Requirement:
Compute how many lines below contain the word "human" and respond with that number only.

Data items:
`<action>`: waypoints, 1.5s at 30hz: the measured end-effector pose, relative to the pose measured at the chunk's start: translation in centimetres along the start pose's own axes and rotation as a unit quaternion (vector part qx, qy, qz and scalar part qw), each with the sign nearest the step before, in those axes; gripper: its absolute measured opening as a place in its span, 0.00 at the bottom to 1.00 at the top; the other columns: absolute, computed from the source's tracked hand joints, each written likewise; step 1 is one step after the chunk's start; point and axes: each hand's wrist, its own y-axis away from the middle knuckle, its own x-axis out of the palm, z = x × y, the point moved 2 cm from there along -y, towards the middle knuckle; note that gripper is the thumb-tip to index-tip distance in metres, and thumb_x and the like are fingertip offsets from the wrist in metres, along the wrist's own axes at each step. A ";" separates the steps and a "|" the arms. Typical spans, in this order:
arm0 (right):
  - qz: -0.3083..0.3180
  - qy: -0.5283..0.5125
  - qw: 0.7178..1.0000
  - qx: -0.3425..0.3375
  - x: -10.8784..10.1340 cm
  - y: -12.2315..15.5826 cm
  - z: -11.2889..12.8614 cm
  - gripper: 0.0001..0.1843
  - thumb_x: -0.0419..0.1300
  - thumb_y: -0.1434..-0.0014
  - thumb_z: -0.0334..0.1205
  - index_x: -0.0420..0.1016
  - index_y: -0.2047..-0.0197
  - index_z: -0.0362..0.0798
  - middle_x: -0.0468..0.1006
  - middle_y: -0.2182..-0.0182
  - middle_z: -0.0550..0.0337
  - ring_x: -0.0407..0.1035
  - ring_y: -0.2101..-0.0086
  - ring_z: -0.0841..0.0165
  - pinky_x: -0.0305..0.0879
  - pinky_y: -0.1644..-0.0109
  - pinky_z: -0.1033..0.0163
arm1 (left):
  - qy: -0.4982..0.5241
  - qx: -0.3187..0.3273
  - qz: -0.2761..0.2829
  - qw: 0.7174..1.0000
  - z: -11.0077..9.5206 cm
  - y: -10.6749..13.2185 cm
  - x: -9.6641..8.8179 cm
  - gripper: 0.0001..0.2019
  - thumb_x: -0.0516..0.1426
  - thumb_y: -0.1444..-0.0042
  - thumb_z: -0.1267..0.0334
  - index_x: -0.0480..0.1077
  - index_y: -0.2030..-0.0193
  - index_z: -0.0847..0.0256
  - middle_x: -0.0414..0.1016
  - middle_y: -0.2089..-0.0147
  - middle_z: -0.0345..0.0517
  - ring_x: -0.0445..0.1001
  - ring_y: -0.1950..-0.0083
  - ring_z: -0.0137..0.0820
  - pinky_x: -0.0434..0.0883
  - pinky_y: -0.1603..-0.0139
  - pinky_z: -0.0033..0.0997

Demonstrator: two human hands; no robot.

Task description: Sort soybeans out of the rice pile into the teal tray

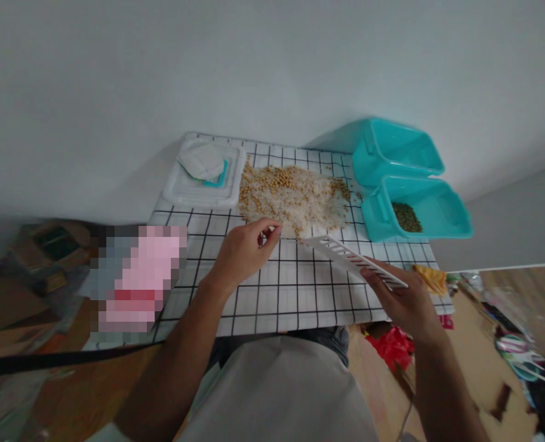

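Observation:
A spread pile of white rice grains mixed with yellow soybeans (pixel 300 193) lies on the checked tablecloth (pixel 272 288), with darker greenish grains at its right end. At the pile's near edge, my left hand (pixel 247 248) has thumb and forefinger curled together in a pinch; whatever may be between the tips is too small to make out. My right hand (pixel 403 298) grips a white slotted plastic strip (pixel 341 255) by its near end. The strip slants away from me, its far end low beside the pile's front edge.
Two turquoise bins stand at the right: a rear bin (pixel 399 150) and a front bin (pixel 442 215) holding small green beans (pixel 407 218). A clear lid (pixel 175 184) with a whitish packet (pixel 201 161) sits at the left. A yellow cloth (pixel 431 279) hangs near the right edge.

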 end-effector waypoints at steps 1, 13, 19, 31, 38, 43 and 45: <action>-0.012 0.000 1.000 0.004 -0.1 -0.1 -0.2 0.17 0.62 0.34 0.45 0.81 0.44 0.56 0.85 0.52 0.60 0.81 0.54 0.58 0.78 0.49 0.57 | -0.002 0.000 -0.002 1.000 0.0 0.0 0.0 0.12 0.55 0.32 0.54 0.76 0.53 0.57 0.79 0.67 0.39 0.72 0.70 0.28 0.65 0.66 0.28; 0.003 0.044 0.998 -0.035 -0.1 -1.0 -0.2 0.17 0.62 0.34 0.44 0.81 0.44 0.56 0.85 0.53 0.61 0.82 0.56 0.61 0.79 0.55 0.63 | -0.015 0.004 -0.013 1.000 0.3 0.0 -0.2 0.11 0.55 0.33 0.55 0.76 0.54 0.55 0.78 0.69 0.38 0.72 0.71 0.28 0.65 0.66 0.29; 0.012 0.017 0.999 -0.026 -0.3 -0.3 -0.2 0.16 0.64 0.35 0.41 0.81 0.44 0.59 0.85 0.53 0.64 0.81 0.55 0.63 0.79 0.56 0.66 | -0.022 0.004 -0.010 1.000 0.4 0.0 -0.1 0.11 0.55 0.32 0.54 0.76 0.53 0.55 0.77 0.69 0.38 0.71 0.72 0.28 0.64 0.67 0.30; 0.035 0.007 0.998 -0.049 -0.4 1.3 0.3 0.19 0.63 0.35 0.37 0.79 0.43 0.63 0.84 0.49 0.66 0.80 0.51 0.64 0.79 0.49 0.64 | -0.028 -0.001 -0.011 1.000 0.4 -0.1 -0.1 0.11 0.55 0.33 0.55 0.76 0.53 0.55 0.77 0.70 0.38 0.71 0.72 0.29 0.64 0.66 0.30; 0.016 0.020 0.998 -0.054 -0.4 1.3 0.8 0.17 0.63 0.35 0.37 0.81 0.44 0.57 0.84 0.51 0.62 0.81 0.52 0.61 0.79 0.49 0.62 | -0.027 0.003 -0.011 1.000 0.5 0.0 -0.1 0.11 0.55 0.33 0.55 0.76 0.53 0.55 0.78 0.69 0.39 0.72 0.72 0.29 0.65 0.67 0.30; -0.015 0.025 0.997 -0.069 0.3 0.5 1.0 0.15 0.63 0.35 0.39 0.82 0.46 0.55 0.85 0.53 0.60 0.82 0.55 0.61 0.79 0.52 0.61 | -0.024 0.006 -0.011 1.000 0.6 0.0 -0.1 0.11 0.55 0.33 0.55 0.76 0.53 0.54 0.78 0.69 0.39 0.72 0.72 0.29 0.64 0.67 0.30; -0.002 0.025 0.996 -0.081 0.5 0.4 1.0 0.16 0.62 0.34 0.38 0.81 0.45 0.55 0.85 0.52 0.60 0.82 0.55 0.61 0.79 0.49 0.60 | -0.026 0.008 -0.012 1.000 0.6 0.0 -0.1 0.11 0.55 0.33 0.55 0.76 0.53 0.54 0.78 0.69 0.39 0.72 0.72 0.29 0.65 0.67 0.30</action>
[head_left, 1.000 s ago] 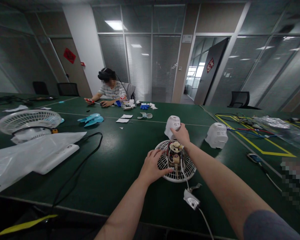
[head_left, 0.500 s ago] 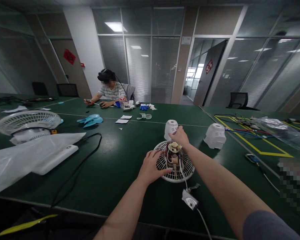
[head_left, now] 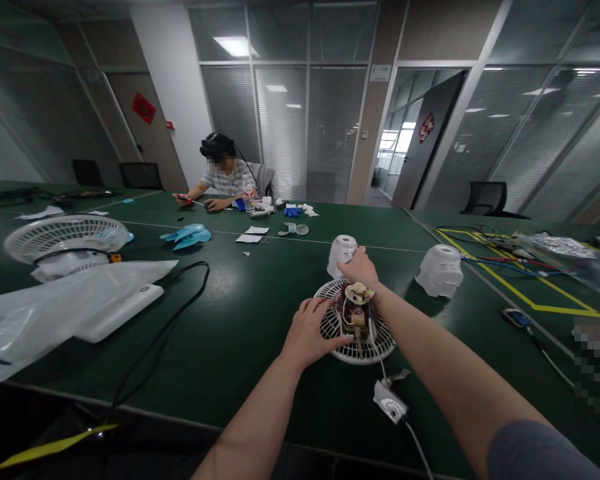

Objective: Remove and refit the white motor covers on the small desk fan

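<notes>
My left hand is spread, thumb apart from fingers, over the near-left side of a white fan grille, beside the bare motor lying in it. My right hand reaches over the grille's far-right side and touches a white vented cover; its fingertips are partly hidden, so I cannot tell whether they pinch it. That cover stands just beyond the grille, straight ahead of me, its long axis roughly upright; my right hand is the nearer, my left lies short of it. From the motor a white cord runs towards me to a small white control box. A second white cover stands off to the right. Farther left are light-blue fan blades; across the table a person sits.
</notes>
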Motion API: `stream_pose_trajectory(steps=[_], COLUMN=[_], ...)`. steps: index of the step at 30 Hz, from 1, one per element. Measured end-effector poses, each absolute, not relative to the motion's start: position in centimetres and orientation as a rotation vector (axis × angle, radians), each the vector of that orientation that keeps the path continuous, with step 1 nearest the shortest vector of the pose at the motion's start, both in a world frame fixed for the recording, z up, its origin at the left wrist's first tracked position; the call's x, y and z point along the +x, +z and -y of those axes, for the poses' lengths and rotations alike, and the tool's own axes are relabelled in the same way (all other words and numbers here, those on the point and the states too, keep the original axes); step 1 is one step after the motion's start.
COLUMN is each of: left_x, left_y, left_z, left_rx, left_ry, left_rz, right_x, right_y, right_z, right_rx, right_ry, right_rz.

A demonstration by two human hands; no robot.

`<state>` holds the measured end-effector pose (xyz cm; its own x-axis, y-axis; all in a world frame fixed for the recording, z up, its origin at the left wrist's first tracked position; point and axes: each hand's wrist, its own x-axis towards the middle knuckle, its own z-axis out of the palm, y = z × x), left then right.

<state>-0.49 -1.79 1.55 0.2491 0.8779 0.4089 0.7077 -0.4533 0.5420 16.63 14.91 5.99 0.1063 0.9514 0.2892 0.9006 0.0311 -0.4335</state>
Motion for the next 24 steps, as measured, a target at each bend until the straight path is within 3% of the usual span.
stream_pose_trajectory(steps=[13, 18, 24], left_x=[-0.5, -0.4, 0.0], left_y=[1.9, 1.9, 1.6], left_z=[1.9, 1.9, 2.1], left_rx=[2.273, 2.28, 2.305], left_ry=[0.994, 0.977, 1.021], left_rz=[-1.46, -1.47, -1.47], right_x=[17.9, 19.5, 18.2], right_y=[10.4, 12.3, 10.1], right_z=[-11.4, -3.5, 5.0], right_rx=[-1.852, -1.726, -1.693], right_ry=[0.067, -0.043, -0.195], right_rz=[1.532, 1.574, 1.739])
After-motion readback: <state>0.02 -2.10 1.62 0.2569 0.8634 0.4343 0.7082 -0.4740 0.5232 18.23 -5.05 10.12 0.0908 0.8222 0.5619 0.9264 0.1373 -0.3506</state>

Result of this task:
2